**** Entries supplied ****

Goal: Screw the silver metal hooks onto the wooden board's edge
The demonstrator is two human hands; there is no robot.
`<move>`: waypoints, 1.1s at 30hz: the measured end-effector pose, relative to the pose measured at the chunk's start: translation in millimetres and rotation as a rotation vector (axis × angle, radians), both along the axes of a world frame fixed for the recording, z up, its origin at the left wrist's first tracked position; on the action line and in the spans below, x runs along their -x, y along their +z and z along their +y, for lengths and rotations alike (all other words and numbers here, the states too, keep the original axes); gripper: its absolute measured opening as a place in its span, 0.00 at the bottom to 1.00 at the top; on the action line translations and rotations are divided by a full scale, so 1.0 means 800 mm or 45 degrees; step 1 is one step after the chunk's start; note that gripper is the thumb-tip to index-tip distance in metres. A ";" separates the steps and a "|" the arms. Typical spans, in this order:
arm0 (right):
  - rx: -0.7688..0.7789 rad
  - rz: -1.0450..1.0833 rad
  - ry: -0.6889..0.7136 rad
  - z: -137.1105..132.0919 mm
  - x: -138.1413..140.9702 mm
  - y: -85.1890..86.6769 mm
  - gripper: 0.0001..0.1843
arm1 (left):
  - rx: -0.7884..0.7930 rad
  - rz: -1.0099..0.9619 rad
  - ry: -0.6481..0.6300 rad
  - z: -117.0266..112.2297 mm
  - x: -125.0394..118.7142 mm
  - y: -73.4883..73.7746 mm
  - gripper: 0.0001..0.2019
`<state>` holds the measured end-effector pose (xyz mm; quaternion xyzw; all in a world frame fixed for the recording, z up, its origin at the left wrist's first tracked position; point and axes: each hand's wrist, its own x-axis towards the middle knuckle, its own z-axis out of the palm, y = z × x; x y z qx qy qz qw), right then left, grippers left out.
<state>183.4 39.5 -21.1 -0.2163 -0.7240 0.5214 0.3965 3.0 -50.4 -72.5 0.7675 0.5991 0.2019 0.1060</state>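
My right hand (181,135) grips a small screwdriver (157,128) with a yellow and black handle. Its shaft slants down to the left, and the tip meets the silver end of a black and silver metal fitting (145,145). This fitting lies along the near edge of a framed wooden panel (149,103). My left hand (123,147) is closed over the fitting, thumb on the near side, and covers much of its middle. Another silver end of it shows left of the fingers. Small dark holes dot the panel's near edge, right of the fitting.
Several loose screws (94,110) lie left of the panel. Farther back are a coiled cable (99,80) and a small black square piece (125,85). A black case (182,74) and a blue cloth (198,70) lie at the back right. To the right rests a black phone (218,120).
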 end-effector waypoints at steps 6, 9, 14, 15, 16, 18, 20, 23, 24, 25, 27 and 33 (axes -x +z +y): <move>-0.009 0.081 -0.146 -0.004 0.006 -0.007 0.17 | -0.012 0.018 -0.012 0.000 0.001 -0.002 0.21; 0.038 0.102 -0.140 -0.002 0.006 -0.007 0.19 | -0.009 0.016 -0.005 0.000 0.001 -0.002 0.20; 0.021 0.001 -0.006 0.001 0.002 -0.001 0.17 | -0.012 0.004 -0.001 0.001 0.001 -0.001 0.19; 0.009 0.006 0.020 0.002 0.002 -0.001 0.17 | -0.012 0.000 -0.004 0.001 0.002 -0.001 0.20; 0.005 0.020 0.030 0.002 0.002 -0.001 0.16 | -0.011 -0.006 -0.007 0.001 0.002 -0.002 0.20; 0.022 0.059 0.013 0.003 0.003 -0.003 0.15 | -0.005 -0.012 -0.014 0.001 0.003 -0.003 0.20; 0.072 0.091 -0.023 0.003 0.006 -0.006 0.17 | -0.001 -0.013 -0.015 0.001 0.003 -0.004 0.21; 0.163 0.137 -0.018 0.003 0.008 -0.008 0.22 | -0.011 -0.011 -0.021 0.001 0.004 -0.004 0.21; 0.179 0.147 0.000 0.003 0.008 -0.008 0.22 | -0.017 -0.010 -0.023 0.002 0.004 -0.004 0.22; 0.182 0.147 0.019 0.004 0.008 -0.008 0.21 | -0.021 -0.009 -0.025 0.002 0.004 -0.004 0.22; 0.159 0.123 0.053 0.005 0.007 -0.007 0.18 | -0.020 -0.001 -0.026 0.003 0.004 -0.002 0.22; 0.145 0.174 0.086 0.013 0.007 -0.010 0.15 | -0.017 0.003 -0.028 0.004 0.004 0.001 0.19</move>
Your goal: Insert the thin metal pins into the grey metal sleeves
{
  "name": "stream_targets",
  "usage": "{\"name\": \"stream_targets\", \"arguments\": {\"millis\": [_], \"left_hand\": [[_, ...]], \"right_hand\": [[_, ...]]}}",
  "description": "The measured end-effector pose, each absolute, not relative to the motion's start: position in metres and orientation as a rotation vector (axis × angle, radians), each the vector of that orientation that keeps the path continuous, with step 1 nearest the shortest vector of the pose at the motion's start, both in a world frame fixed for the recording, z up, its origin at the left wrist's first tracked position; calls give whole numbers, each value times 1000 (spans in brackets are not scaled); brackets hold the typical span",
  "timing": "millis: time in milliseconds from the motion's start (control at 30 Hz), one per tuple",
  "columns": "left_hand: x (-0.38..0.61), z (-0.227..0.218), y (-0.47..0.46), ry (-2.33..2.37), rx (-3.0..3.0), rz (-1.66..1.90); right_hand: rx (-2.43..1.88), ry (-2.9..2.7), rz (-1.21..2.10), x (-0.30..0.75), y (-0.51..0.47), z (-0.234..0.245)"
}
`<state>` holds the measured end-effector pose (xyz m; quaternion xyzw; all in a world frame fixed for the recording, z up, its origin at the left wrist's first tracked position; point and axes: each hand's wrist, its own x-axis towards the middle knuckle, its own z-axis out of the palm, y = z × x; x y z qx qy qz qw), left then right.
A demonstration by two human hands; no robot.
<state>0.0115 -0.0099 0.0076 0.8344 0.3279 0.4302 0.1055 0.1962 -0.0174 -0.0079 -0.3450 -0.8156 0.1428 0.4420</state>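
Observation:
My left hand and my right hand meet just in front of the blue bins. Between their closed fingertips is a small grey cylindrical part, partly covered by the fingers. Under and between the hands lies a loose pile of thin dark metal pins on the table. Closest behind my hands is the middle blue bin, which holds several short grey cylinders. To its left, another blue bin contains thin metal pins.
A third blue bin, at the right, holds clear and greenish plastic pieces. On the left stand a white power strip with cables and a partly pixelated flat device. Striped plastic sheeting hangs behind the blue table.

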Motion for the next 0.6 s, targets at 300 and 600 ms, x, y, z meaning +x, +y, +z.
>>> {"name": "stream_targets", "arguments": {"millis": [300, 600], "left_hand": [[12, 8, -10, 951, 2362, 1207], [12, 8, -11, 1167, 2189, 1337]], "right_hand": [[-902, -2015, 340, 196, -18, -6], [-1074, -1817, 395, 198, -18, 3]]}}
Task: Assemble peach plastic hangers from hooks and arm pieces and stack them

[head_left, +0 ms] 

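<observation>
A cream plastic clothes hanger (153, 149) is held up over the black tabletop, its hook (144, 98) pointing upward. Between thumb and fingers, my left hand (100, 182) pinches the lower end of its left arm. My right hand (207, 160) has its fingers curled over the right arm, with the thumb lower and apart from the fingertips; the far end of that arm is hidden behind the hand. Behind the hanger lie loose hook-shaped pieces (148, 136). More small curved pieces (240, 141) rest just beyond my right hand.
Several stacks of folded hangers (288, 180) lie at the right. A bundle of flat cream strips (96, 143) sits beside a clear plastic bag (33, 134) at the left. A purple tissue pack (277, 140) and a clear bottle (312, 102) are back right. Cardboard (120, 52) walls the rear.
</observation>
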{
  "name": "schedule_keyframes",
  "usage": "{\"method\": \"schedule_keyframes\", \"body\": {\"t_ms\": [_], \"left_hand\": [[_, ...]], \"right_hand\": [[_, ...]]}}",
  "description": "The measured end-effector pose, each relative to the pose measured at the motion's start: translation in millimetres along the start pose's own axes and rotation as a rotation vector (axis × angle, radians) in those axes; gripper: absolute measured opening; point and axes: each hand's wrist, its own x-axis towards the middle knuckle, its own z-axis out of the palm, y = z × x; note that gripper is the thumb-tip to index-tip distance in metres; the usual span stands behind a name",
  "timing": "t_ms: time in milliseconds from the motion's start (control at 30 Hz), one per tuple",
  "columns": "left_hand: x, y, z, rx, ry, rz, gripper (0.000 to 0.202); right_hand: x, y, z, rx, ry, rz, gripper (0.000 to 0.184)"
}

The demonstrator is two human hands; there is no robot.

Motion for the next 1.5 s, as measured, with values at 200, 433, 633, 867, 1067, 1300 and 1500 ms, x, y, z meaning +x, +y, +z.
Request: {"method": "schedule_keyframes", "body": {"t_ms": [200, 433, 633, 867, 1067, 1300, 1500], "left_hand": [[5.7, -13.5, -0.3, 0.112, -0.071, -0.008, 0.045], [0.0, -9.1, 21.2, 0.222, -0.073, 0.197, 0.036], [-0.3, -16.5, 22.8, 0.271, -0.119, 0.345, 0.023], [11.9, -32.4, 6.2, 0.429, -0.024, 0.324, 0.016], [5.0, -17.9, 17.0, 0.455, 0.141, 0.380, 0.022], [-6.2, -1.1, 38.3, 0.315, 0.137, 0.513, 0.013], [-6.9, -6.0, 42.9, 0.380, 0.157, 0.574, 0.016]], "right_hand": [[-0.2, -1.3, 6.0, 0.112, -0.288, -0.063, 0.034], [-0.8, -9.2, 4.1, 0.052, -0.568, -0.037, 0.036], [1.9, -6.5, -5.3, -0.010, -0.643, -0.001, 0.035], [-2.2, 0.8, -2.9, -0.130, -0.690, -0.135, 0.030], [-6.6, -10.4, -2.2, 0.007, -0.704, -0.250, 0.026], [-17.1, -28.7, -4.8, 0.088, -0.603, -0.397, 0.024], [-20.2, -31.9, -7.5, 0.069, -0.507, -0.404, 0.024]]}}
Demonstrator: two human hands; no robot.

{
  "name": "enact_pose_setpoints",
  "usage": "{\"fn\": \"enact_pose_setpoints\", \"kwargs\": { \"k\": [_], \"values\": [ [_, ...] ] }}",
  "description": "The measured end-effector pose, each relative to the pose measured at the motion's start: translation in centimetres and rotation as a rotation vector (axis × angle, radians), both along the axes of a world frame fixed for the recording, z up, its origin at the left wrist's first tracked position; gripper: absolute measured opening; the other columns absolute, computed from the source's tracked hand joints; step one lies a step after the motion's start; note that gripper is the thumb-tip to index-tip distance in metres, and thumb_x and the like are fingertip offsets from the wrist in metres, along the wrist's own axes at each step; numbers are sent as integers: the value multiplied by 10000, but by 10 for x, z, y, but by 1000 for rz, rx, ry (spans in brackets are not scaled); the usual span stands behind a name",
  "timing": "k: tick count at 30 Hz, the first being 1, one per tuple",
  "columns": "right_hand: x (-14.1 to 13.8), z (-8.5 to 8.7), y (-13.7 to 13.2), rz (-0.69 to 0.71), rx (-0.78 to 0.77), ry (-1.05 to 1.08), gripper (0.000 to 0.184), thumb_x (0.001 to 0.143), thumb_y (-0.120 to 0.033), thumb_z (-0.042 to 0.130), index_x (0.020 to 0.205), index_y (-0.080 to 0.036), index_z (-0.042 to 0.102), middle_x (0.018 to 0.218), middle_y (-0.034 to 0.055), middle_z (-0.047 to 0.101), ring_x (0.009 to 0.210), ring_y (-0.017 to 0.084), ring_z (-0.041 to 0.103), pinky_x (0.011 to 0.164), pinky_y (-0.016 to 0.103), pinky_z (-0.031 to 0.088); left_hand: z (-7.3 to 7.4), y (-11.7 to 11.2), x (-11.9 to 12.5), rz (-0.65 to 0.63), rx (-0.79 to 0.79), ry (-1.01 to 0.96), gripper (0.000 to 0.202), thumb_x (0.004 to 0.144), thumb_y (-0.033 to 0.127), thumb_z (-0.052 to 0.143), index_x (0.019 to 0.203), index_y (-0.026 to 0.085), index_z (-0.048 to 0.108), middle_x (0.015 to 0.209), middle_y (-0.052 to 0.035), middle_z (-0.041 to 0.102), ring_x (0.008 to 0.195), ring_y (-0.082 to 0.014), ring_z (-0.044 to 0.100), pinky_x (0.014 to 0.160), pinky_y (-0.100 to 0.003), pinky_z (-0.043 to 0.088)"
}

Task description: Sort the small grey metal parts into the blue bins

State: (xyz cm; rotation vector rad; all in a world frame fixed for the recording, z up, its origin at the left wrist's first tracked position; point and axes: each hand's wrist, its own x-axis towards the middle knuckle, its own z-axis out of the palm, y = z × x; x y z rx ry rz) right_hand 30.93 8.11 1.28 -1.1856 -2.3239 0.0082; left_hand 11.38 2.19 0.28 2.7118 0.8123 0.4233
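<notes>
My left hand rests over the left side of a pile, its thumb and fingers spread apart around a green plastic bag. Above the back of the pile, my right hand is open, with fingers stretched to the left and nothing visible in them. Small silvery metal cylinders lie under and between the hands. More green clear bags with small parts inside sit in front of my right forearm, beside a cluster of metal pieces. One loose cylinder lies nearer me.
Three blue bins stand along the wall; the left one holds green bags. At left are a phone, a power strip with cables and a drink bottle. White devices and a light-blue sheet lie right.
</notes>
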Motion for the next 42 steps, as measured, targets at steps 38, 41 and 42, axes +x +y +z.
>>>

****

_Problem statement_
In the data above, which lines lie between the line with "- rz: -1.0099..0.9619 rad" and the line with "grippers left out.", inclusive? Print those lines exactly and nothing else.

_Output_
  - rz: -1.0099..0.9619 rad
  - ry: -0.6481..0.6300 rad
  - z: -117.0266..112.2297 mm
  - x: -125.0394..118.7142 mm
  - y: -73.4883..73.7746 mm
  - gripper: 0.0001..0.2019
`<state>` holds the measured end-effector pose (xyz mm; quaternion xyzw; all in a world frame fixed for the recording, z up, its origin at the left wrist's first tracked position; point and axes: each hand's wrist, its own x-axis towards the middle knuckle, its own z-axis out of the palm, y = z × x; x y z qx qy qz qw), right then left, grippers left out.

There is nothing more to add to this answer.